Al otro día, el miércoles 4, el auto Mazda gris que manejara dicha mujer, quien era empleada de una financiera de aquel municipio, fue encontrado en el camino al ejido El Capulín.

Y ayer domingo 8 de diciembre, en ese mismo paraje, cercana al balneario de igual nombre, fue encontrado el cuerpo torturado y parcialmente quemado de una mujer.
Pendiente aún de realizarse la autopsia, se consideró que la víctima tenía al menos cuatro días de fallecida.
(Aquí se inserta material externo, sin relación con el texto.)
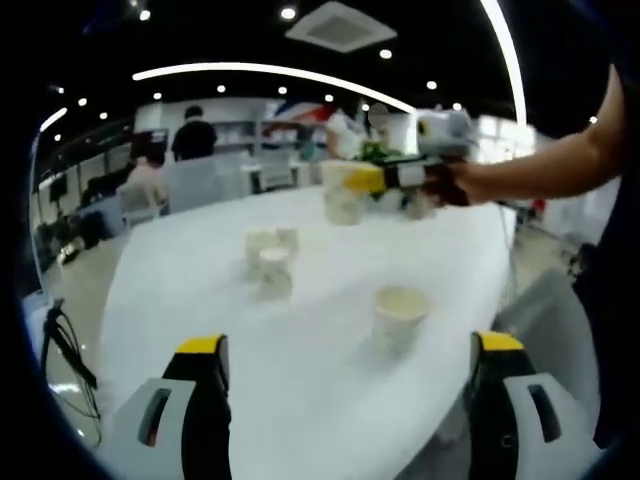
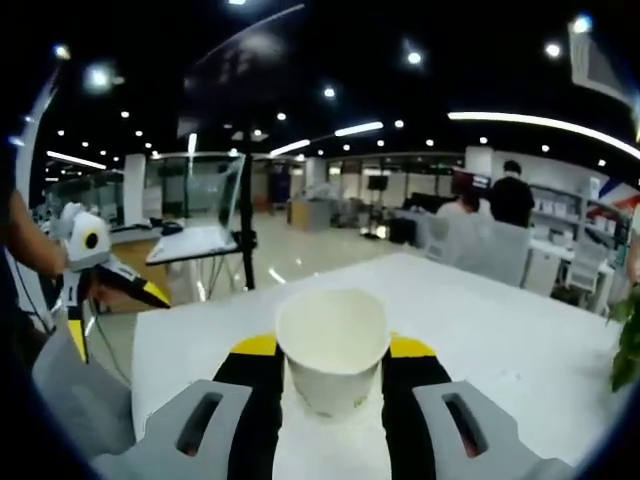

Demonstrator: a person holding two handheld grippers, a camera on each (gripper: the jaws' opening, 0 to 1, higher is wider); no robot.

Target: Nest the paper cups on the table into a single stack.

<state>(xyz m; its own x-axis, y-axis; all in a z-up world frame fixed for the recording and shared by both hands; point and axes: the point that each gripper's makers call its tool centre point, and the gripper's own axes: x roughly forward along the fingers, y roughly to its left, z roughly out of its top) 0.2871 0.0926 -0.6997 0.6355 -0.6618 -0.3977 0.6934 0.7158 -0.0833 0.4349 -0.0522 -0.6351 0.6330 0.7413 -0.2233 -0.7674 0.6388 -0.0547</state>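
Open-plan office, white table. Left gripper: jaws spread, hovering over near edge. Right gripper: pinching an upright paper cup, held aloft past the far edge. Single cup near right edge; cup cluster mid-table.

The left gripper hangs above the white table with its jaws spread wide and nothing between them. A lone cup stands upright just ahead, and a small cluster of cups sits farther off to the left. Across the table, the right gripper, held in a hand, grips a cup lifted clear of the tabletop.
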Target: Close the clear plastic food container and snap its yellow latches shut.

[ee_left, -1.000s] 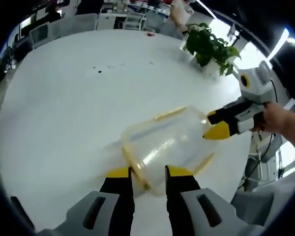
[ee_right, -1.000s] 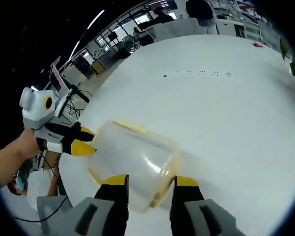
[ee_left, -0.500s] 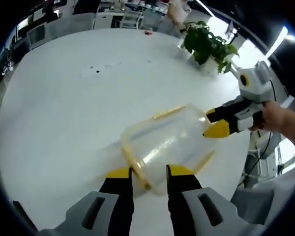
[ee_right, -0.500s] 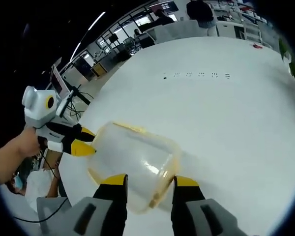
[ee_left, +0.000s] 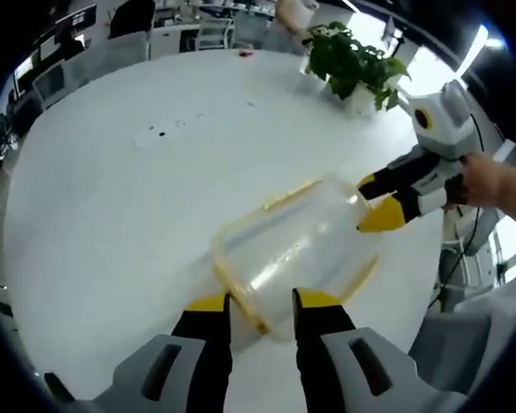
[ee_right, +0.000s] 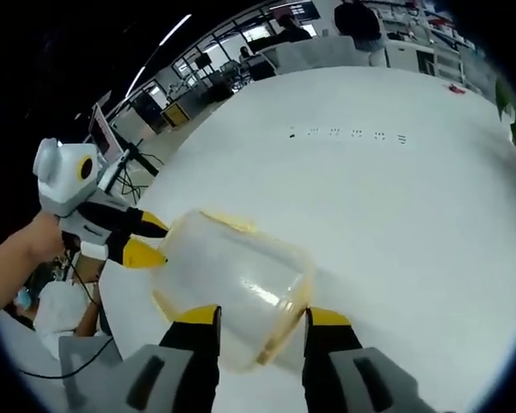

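Observation:
The clear plastic container with yellow latches lies on its side just above the white table. My left gripper is shut on its near end, jaws either side of a yellow latch. The right gripper comes in from the right and grips the far end. In the right gripper view the same container sits between my right gripper jaws, with a yellow latch at its near rim. The left gripper holds the opposite end there.
A potted green plant stands at the table's far right edge. Chairs and desks line the room beyond the table. A person's hand holds the right gripper; another hand holds the left one.
Both views have shifted slightly with the hands. The container stays held between the two grippers in the same way.

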A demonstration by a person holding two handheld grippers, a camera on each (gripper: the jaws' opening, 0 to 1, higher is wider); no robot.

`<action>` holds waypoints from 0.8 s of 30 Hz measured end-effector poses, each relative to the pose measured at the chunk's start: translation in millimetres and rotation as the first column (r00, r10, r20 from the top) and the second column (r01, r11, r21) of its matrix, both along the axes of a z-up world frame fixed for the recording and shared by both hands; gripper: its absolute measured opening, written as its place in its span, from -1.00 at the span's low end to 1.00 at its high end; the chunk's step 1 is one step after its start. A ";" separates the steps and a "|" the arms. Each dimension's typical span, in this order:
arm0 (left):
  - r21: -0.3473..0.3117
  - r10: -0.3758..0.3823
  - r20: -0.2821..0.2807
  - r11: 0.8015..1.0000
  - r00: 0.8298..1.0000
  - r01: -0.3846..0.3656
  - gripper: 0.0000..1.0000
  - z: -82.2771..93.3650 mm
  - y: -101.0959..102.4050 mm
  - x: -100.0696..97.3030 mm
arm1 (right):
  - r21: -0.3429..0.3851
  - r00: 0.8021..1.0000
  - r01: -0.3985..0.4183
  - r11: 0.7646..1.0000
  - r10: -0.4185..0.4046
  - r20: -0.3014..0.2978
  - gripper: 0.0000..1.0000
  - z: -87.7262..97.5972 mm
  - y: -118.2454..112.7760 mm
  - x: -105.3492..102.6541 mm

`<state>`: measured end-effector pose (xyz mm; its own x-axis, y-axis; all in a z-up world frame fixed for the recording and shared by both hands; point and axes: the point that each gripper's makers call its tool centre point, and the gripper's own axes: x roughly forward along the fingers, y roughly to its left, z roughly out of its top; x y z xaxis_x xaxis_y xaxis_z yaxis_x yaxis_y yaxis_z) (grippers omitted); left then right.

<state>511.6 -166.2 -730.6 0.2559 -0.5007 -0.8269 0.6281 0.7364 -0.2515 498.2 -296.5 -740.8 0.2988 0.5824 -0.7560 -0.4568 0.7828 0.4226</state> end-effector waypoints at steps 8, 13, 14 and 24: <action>0.007 -0.025 0.012 1.000 1.000 0.025 -0.47 -0.1 -1.8 2.0 | -0.031 0.998 -0.058 0.998 0.059 0.009 -0.33 2.3 -3.4 -0.6; 0.039 -0.087 0.013 0.995 0.996 0.086 -0.48 0.0 0.0 0.5 | -0.066 0.995 -0.100 0.993 0.102 0.023 -0.36 6.2 -5.6 -0.4; 0.045 -0.098 0.017 0.994 0.995 0.097 -0.49 0.2 0.9 0.4 | -0.067 0.994 -0.105 0.992 0.106 0.023 -0.37 6.4 -6.7 1.0; 0.104 -0.200 0.023 0.975 0.980 0.197 -0.45 6.2 0.6 -0.8 | -0.152 0.968 -0.242 0.958 0.250 0.035 -0.39 5.1 -15.5 -6.0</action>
<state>510.8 -165.6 -724.4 0.1878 -0.4590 -0.8684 0.7708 0.6168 -0.1593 492.2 -312.0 -735.7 0.2022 0.5277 -0.8250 -0.6615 0.6948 0.2822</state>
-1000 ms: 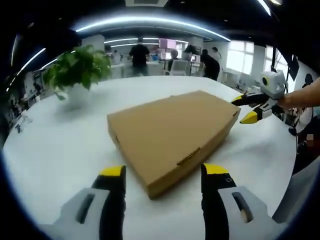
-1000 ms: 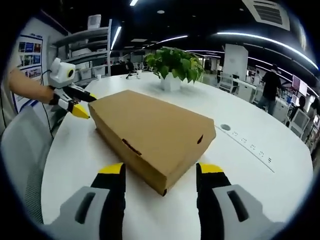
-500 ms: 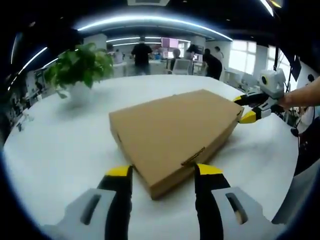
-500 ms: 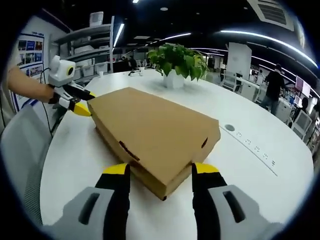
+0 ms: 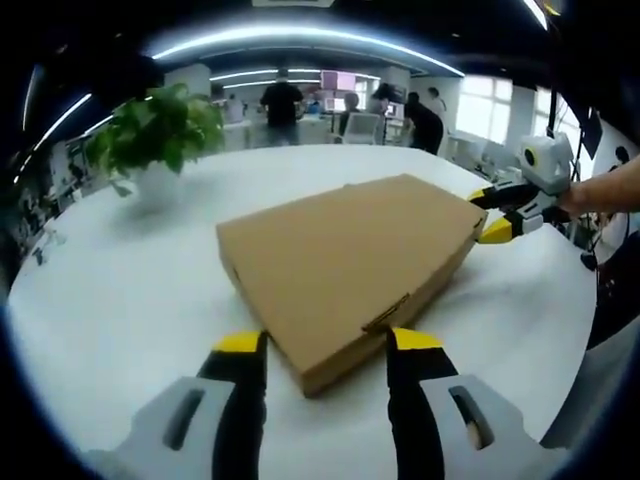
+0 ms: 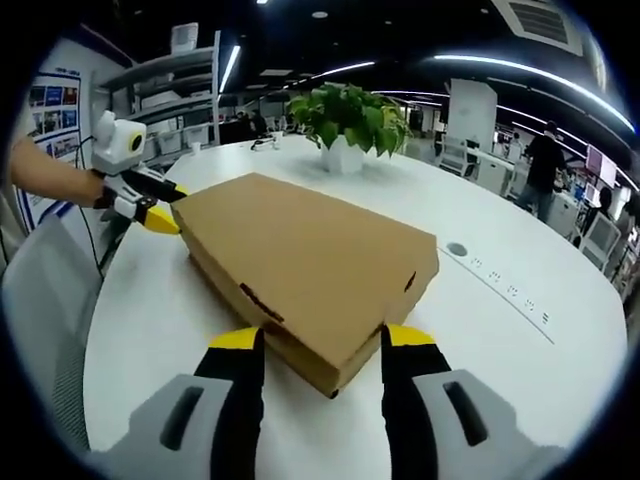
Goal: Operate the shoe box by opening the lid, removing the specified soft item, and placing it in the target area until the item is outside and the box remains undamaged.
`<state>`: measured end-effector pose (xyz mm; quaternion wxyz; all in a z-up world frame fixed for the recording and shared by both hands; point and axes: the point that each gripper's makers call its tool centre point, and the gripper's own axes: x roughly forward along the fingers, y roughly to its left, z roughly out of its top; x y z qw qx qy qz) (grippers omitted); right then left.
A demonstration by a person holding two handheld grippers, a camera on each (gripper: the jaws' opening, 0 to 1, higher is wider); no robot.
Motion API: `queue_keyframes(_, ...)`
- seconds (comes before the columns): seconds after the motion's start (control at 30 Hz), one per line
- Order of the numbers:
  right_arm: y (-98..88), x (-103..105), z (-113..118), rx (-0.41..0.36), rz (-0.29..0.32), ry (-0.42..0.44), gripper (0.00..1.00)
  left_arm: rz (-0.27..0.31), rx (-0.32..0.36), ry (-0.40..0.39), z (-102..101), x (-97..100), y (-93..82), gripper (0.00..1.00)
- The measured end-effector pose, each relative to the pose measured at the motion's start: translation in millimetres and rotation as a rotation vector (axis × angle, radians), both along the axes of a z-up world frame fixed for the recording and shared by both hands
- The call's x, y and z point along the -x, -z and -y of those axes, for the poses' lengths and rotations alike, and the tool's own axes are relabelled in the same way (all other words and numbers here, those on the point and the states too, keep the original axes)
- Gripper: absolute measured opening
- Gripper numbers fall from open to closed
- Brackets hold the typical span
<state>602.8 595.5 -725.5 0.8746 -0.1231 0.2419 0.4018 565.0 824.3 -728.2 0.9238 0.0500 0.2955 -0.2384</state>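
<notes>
Pretty bright overall, light comes from the ceiling strip lights (image 5: 300, 38) curving along the top. White table (image 6: 520, 330) glares a bit. Soft shadow under the box (image 5: 350, 265). Heavy fisheye bending at the edges, far background slightly blurry.

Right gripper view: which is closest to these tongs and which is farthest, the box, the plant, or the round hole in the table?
1. Cardboard box: its near corner sits between the right tongs.
2. Round hole: on the white table, to the box's right.
3. Potted plant: far side, beyond the box.
</notes>
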Motion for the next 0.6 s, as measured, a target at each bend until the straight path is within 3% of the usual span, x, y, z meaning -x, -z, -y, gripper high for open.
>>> queue_keyframes(0.6, 0.5, 10.8, -5.8, 0.013, -0.018, 0.044, 0.41, -0.022, -0.014, 0.044, -7.9, -0.6, 1.3, 0.46)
Es decir, un lapso de tiempo que coincide aproximadamente con la fecha en que se dejó de ver a Castillo Galván.
Pero no solo el sitio de los hechos y el tiempo coinciden, también ocurre parcialmente lo mismo con la ropa que usara al momento de su desaparición la empleada financiera y el que vestía el cuerpo hallado este domingo.
Parece remoto que se pueda estar frente a la desaparición de una mujer y el asesinato de otra en el mismo sitio, por las mismas fechas, y con características similares entre las víctimas.
Falta esperar la información oficial de la Fiscalía General del Estado (FGE) al respecto, pero, de comprobarse que se trata de la misma persona, las autoridades deberían explicar cómo fue posible que dicho cuerpo permaneciera por cinco días ahí mismo, muy cerca de donde se encontró el coche.
Eso indicaría que policías y agentes de la Fiscalía que recogieron el auto de Patricia del Carmen no hicieron siquiera un buen rastreo de la zona, en cuyo caso hubieran localizado el cuerpo.

Esa aparente ineficacia o falta de profesionalismo habría retrasado hoy al menos cinco días las investigaciones para dar con el paradero de el o los asesinos de la empleada rioverdense.